Joy S. Emery, above, curator of the University of Rhode Island’s commercial pattern archive, looks through the archives which recently acquired a number of McCall’s patterns. Below, volunteer Roberta Hale holds an original cloth model of a bodice produced by A. Burdette Smith around 1875.
The Providence Journal / Gretchen Ertl Gretchen Ertl
SOUTH KINGSTOWN ‘We’re quite thrilled with these,” said Joy S. Emery, curator of the University of Rhode Island’s commercial pattern archive.
She was referring to recently acquired Butterick patterns from McCall’s. The patterns date from 1871 to 2000, and will be added to the 40,000 commercial patterns already woven into URI’s collection, thought to be the largest commercial clothing pattern collection in the world.
Emery, of West Kingston, is a URI professor emerita of theater and former adjunct professor of textiles, fashion merchandising and design. She devotes most of her retirement days to the second floor of the university library, where, in a back office of Special Collections, she examines the amassed patterns.
Then she scans them into an electronic database.
“We’ve done about two-thirds of them,” she said. And just when she and the other volunteers think they see a glimmer of light, more boxes arrive.
“We keep getting new things here,” she said, laughing.
Emery and the rest of the team recently put aside their daily scanning — they are up to about 1984 — to incorporate the newest patterns.
The patterns were donated to URI, she said, “to protect them and because they wanted the patterns to be more accessible.”
EMERY HAS BEEN working with pattern companies “for a number of years,” so her archival expertise with the patterns has taken on its own notability.
Emery, 70, gets calls from people around the world doing research about particular types of garments. With much of the collection archived, it is becoming a great deal easier to find what she is looking for.
Emery has been collecting patterns personally for more than 30 years. By way of a friendship with a New York costume designer, Betty Williams, Emery inherited Williams’ 12,000 patterns when the designer died.
Pretty soon, a collection was born, and after finding a home at the URI library, the collection also found it had developed a reputation, with inquiries — and donations — coming in from around the nation.
Emery pulled out a few of the newly acquired patterns, smiling in delight at the sight of each one, handling them as carefully as rare historical documents — which, to her, they are.
A pattern for a 1926 scarf wrap looks not unlike a wrap from current fashion magazine pages.

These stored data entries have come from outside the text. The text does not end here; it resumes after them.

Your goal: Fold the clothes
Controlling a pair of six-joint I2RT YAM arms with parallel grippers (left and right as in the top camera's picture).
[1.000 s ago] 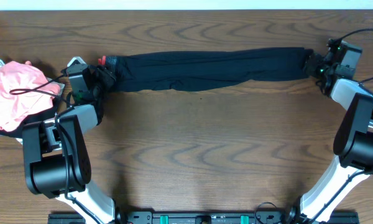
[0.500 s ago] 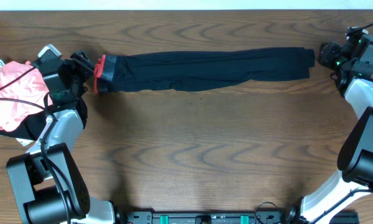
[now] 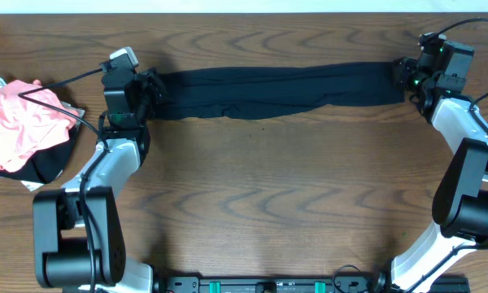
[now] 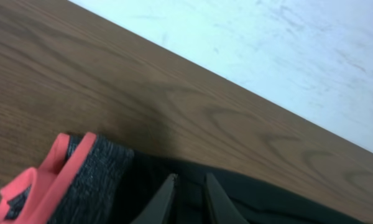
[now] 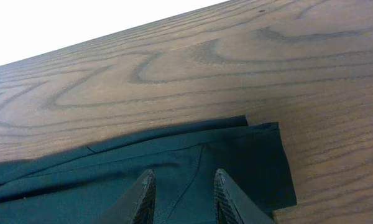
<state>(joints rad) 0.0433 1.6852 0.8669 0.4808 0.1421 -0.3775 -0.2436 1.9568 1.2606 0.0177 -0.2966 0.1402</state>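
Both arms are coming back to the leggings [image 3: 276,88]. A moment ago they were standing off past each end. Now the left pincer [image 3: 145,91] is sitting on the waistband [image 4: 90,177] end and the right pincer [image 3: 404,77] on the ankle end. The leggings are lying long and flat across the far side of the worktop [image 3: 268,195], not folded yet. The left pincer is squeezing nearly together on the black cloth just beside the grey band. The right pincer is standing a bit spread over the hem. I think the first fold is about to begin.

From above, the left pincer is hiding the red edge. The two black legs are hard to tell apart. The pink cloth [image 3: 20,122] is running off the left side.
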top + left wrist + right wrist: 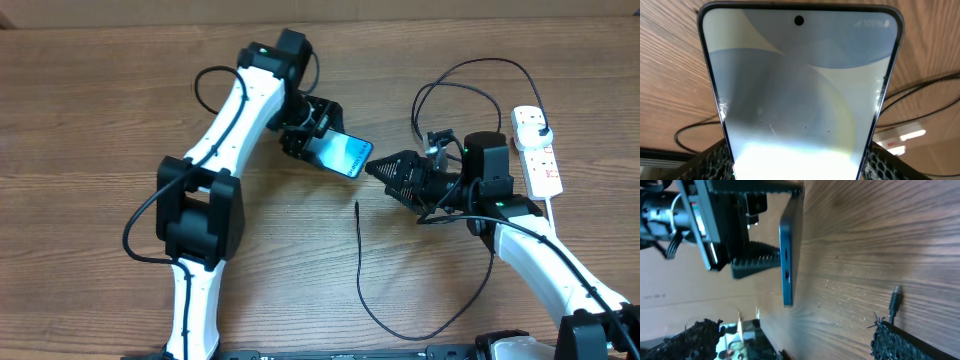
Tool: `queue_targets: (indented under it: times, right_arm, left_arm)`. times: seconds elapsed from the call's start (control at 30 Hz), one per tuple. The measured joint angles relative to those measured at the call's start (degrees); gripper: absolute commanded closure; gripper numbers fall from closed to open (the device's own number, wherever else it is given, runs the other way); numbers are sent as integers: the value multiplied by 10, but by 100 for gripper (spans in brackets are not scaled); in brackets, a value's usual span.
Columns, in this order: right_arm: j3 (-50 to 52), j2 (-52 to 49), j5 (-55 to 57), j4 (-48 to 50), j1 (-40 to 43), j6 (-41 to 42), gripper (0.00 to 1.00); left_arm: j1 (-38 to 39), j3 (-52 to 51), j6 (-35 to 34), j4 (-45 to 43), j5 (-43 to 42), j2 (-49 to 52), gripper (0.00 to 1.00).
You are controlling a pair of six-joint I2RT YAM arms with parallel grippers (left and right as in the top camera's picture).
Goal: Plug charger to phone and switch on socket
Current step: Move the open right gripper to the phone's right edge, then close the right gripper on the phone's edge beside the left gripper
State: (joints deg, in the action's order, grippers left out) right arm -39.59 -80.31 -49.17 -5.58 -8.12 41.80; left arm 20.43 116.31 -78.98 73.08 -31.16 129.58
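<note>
- The wooden tabletop [90, 110] carries everything.
- The left arm [230, 120] reaches in from the near left. The right arm [540, 250] reaches in from the near right. Their ends face each other near the middle of the tabletop.
- The socket [545, 165] lies at the far right, well apart from the phone. It has reddish switch marks on its top, and whether they are switched on cannot be told.
- The phone [343, 154] is near the middle with its screen lit. The left fingers [710, 162] are clamped on its two long edges at one end. In the right wrist view its free end stands clear of the tabletop and points towards the right arm.
- The right fingers [892, 342] are spread wide apart with nothing between them. They are just beside the phone's free end but do not touch it.
- The charger [405, 333] is a thin black cable lying loose in a curve on the tabletop.
- Its plug [540, 129] sits on the socket's far end.
- Its connector tip [357, 206] lies flat on the wood near the phone's free end. Nothing holds it.
</note>
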Motion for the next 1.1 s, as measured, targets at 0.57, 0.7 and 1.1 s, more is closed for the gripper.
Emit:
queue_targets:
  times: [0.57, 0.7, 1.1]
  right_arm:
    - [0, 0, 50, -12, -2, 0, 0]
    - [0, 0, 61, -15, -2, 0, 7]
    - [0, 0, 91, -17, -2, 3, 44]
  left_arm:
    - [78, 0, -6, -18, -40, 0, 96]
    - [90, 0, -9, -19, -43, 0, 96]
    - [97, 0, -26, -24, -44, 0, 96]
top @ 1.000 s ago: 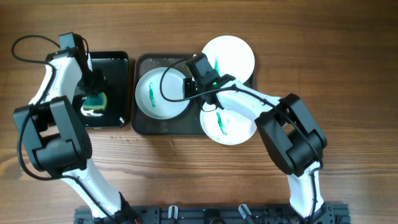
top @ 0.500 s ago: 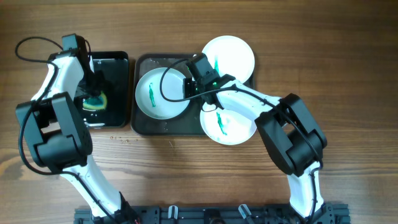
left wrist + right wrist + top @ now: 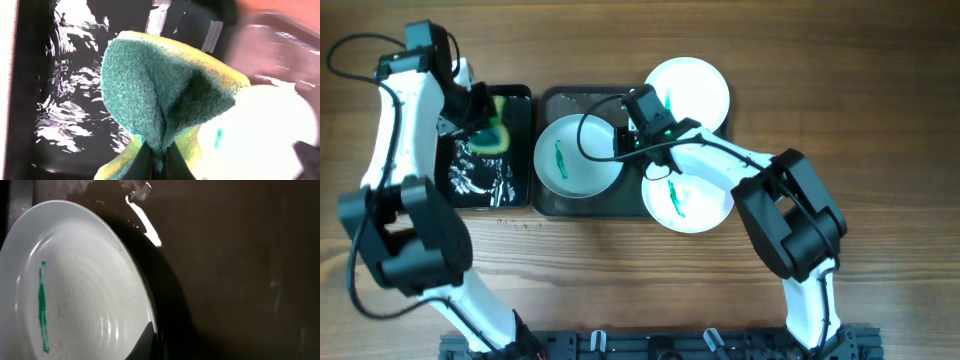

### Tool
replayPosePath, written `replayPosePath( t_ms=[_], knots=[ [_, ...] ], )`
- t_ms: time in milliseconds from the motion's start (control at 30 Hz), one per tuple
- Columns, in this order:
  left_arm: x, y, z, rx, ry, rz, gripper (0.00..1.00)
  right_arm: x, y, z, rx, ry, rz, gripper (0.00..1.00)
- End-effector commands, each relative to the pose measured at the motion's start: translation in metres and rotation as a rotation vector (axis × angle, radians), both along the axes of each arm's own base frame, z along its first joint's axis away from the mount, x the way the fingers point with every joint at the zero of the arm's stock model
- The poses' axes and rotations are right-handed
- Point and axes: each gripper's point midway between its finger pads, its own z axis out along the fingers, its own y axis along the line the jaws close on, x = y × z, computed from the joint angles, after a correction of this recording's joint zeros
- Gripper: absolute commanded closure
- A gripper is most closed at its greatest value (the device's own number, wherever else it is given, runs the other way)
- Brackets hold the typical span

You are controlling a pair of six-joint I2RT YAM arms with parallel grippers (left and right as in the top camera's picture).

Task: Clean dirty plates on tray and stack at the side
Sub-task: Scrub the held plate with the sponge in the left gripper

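Green coarse-fibred sponge (image 3: 150, 85), creased; glossy round white plate (image 3: 85, 295).

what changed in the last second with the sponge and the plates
The left gripper closed on the sponge and lifted it out of the black container, carrying it toward the far corner next to the tray. The water now ripples. The right gripper stayed clamped on the rim of the middle plate, which barely shifted. The far plate and near plate did not move.
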Motion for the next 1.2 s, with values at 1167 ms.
replayPosePath(
  t_ms=[1167],
  knots=[
    [-0.051, -0.205, -0.140, -0.214, 0.193, -0.328, 0.96, 0.005, -0.047, -0.020, -0.013, 0.174, -0.159, 0.96]
  ],
)
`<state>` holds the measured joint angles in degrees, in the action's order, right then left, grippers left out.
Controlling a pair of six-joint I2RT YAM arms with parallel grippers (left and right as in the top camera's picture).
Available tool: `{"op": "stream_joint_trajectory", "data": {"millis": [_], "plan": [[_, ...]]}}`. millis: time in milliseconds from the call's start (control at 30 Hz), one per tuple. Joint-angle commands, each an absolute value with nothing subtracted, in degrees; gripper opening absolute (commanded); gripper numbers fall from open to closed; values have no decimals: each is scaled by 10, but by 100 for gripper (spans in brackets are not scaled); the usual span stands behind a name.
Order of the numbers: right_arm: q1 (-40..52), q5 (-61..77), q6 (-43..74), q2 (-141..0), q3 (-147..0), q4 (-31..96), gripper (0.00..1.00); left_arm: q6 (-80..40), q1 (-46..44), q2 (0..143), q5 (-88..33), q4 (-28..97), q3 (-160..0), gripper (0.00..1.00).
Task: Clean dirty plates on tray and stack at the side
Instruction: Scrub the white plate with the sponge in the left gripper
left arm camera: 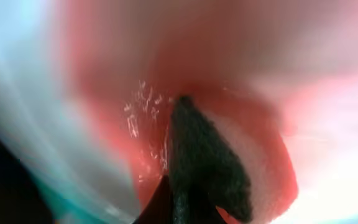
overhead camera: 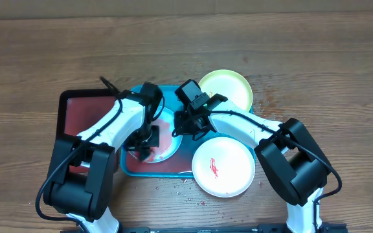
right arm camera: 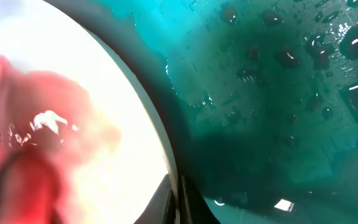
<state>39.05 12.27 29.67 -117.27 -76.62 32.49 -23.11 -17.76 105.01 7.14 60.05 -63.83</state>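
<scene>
Plates, 3 of them, wait for cleaning: the light blue plate (overhead camera: 167,145) lies flat inside the tray (overhead camera: 168,96), while the yellow-green plate (overhead camera: 228,87) sits on the table (overhead camera: 303,58) just beyond the tray's far right corner and the cream plate (overhead camera: 225,167), marked with a small red smear, rests at its near right corner, overlapping the rim.

The left end effector (overhead camera: 144,144) is down on the blue plate's left half and appears closed on a dark scrubber (left arm camera: 207,165), whose rough tip presses into glistening red sauce (left arm camera: 123,124). The right end effector (overhead camera: 188,126) sits at the same plate's right edge, where its wrist camera shows the pale rim (right arm camera: 104,74) beside the wet, droplet-beaded tray floor (right arm camera: 272,81). Whether it is pinching the rim or merely braced against it cannot be told.

Judged from the pictures, the plates are light, stiff plastic, unlikely to break but quick to skate on the wet tray under scrubbing pressure. Sauce and water make the centres slick, so the raised rim is the sensible place to take hold, pinched from the edge, with the plate steadied there while 1 arm scrubs.
</scene>
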Motion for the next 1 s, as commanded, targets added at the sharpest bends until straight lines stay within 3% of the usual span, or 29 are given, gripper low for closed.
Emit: {"op": "stream_joint_trajectory", "data": {"millis": [0, 100, 267, 567, 967], "plan": [[385, 101, 303, -1187, -769, 322, 4, -327, -173, 1056, 259, 637, -626, 4], [385, 102, 303, -1187, -769, 322, 4, -335, -173, 1056, 290, 626, -626, 4], [385, 102, 303, -1187, -769, 322, 4, -334, -173, 1056, 268, 500, -626, 4], [385, 101, 302, -1187, -769, 328, 4, -169, -173, 1056, -3, 281, -626, 4], [385, 102, 302, -1187, -769, 326, 4, 28, -173, 1056, -204, 397, -626, 4]]}}
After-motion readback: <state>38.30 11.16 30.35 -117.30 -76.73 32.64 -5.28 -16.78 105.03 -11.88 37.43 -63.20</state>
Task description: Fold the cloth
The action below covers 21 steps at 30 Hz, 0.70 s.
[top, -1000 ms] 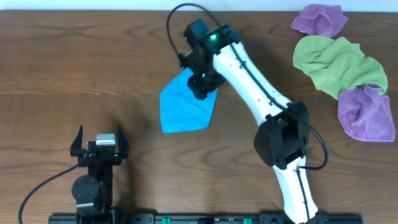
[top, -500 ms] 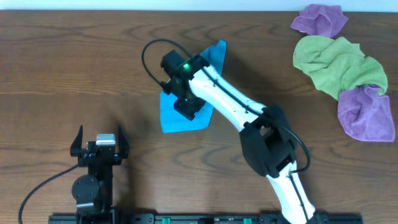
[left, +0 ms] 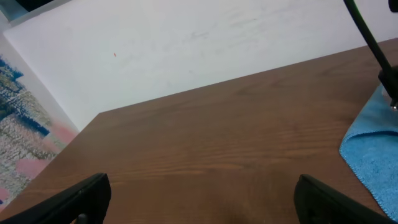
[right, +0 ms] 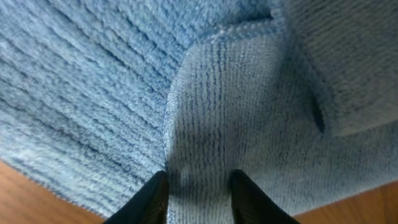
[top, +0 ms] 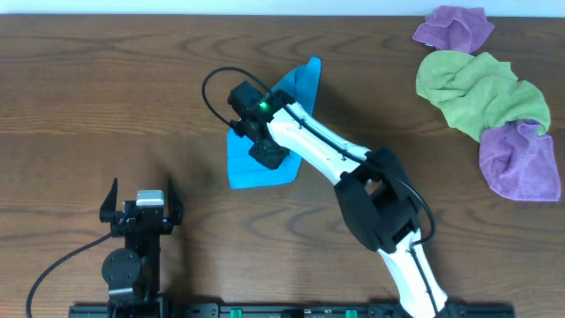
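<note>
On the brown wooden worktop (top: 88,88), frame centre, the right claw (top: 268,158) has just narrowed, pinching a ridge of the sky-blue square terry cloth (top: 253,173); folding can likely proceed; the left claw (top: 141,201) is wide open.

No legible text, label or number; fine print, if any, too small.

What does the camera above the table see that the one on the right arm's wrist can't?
Only from above: the left arm and right arm, the blue cloth in outline, a green cloth and purple cloths aside. Only the right wrist: the weave up close, a ridge of it caught between the jaws. Both: blue cloth on the wooden table.
</note>
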Available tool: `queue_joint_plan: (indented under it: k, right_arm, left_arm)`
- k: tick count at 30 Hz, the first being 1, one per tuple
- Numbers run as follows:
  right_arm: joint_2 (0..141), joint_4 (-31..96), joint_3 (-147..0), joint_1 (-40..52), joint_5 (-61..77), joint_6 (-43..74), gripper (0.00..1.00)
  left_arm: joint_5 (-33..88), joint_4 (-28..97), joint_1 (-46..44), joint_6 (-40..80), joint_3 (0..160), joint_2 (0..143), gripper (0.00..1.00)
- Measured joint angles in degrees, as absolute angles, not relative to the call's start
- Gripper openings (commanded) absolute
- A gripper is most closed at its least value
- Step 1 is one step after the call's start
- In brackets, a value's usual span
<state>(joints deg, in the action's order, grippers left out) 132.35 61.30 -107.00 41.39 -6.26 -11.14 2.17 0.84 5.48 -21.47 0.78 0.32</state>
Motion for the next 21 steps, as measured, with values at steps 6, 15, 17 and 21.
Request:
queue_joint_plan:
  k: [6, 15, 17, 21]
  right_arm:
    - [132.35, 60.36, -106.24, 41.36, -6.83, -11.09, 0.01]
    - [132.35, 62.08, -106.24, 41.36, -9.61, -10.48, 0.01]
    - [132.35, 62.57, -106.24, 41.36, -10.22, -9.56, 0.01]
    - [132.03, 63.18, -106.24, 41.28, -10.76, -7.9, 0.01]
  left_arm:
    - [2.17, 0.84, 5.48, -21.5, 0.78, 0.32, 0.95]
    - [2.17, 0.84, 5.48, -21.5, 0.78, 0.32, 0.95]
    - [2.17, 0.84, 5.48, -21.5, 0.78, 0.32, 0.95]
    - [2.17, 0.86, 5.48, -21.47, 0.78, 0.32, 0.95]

“What’s so fabulous is that some of them have never been used,” Emery said of the patterns.
EMERY’S VOLUNTEER JOB is never done, because the collection attracts more patterns, and because Emery is so enamored of them.
“It’s a passion for me,” she said. “I really believe in this project, and it’s an important part of out cultural heritage.
“In a way, it’s never-ending. But it helps keep me young.”